Cary Grant e Katharine Hepburn
Katharine Hepburn era figlia di Katherine Martha, una femminista suffragetta ed impegnata nel sociale, e di Thomas Norval Hepburn, urologo discendente di una famiglia britannica, sostenitore della profilassi pubblica e della necessità di informare sui rischi delle malattie veneree, argomento intoccabile a quei tempi.
La stessa Hepburn raccontò, nella sua autobiografia, che da bambina aveva partecipato con la madre a varie manifestazioni e distribuito palloncini con lo slogan «Il voto alle donne».
In famiglia quindi si poteva parlare davanti ai figli (Katharina aveva sei fratelli) di argomenti di carattere sociale, politico o di educazione sessuale. L’attrice riconobbe ai suoi genitori il merito di averla fatta crescere libera da pregiudizi, indipendente e con la curiosità di fare sempre nuove esperienze.
Il padre la avviò allo sport: equitazione; tennis; golf dove giunse alle semifinali di un torneo giovanile femminile nel Connecticut; pattinaggio artistico dove vinse la medaglia di bronzo in una gara al Madison Square Garden di New York.

Katharine Hepburn ed Henry Fonda nel film “Sul lago dorato”
Il suo sport preferito era però il nuoto: da ragazza si tuffava nelle fredde acque di mare di fronte casa e continuò a mantenersi in forma nuotando fino agli anni Ottanta, come si vede in una scena del film “Sul lago dorato” (1981).
La sua infanzia fu funestata da un episodio che la segnò profondamente anche da adulta: un giorno trovò il fratello Tom impiccato, cadde in depressione e vi rimase per molto tempo, evitando di frequentare i ragazzi della sua età e studiando a casa. Per molti anni usò come propria la data di nascita di Tom (8 novembre) e rivelò la vera data solo nella sua autobiografia Io (tit. or.: Me: Stories of my Life).
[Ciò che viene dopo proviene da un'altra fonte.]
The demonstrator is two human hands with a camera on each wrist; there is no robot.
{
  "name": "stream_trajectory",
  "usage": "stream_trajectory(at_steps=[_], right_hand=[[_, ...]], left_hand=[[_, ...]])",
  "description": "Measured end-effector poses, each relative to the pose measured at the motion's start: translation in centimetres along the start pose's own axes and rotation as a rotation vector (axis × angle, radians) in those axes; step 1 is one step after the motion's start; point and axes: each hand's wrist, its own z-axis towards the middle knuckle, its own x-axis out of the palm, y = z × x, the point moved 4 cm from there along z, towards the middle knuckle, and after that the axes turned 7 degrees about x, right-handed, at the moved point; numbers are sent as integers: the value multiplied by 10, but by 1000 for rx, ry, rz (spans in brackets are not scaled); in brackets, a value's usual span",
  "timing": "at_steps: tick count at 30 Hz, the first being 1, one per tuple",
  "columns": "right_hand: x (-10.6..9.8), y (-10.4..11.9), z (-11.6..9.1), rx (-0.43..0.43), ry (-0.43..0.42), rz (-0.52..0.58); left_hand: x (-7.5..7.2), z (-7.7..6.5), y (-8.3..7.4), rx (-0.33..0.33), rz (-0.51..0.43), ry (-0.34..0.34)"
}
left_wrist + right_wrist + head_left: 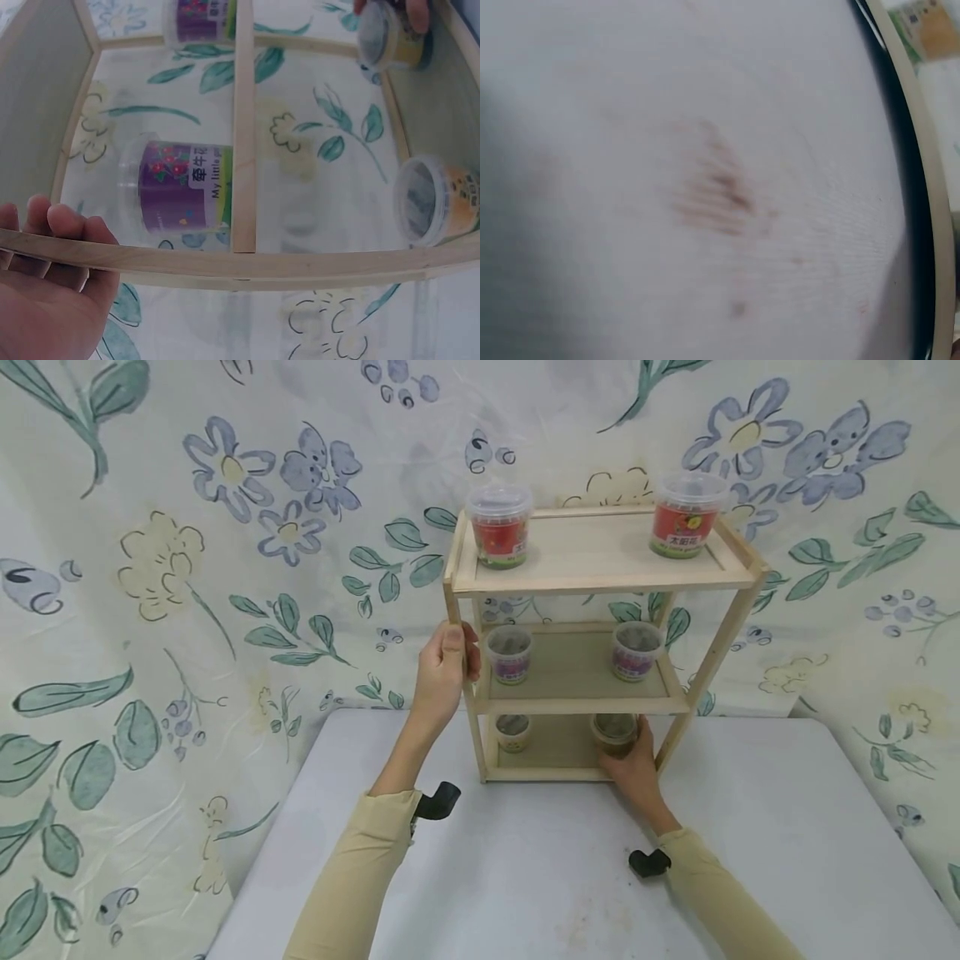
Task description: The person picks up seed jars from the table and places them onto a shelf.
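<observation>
A three-tier wooden shelf stands on the white table. My left hand grips its left front post, fingers wrapped around the wood, as the left wrist view also shows. On the bottom tier at the right, my right hand holds a small lidded plastic cup by its side. Another small cup with an orange label sits at that tier's left. Two purple-labelled cups, a left one and a right one, occupy the middle tier. Larger red-labelled cups, left and right, top the shelf.
Behind the shelf hangs a flower-patterned cloth. Brownish smudges mark the white table in front. The right wrist view shows mostly the tabletop, its dark-and-cream edge, and a green-and-orange packet beyond.
</observation>
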Motion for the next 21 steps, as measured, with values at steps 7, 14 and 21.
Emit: stream_trajectory(at_steps=[7,14,21], right_hand=[[-1,-1,-12,53,5,-28],[-3,4,-33,19,125,-69],[-38,28,-64,-66,230,33]], left_hand=[[0,2,2,-3,4,4],[-8,0,1,-21,23,-4],[-22,-7,1,-73,107,18]])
Nel 1924 entrò al Bryn Mawr College, che frequentò malvolentieri. Era la prima volta che tornava a scuola dopo diversi anni ed era a disagio con i compagni di classe. Lottò contro le regole scolastiche dell’università e venne anche sospesa una volta per aver fumato in camera. Era portata per la recitazione, ma nelle rappresentazioni del college i ruoli erano subordinati ai risultati scolastici. Una volta migliorati i voti, iniziò a esibirsi regolarmente ed ebbe il ruolo della protagonista in una produzione di “The Woman in the Moon” nel suo anno da senior, quando capì di voler proseguire nella carriera teatrale. Si laureò in storia e filosofia nel giugno 1928. In quell’anno si sposò con l’uomo d’affari Ludlow Ogden Smith. Tra alti e bassi il matrimonio andò avanti fino al 1934, anno del divorzio avvenuto in Messico e riconfermato negli Stati Uniti nel 1942. La Hepburn riconobbe sempre al marito il sostegno morale e finanziario datole durante i primi anni della sua carriera di attrice.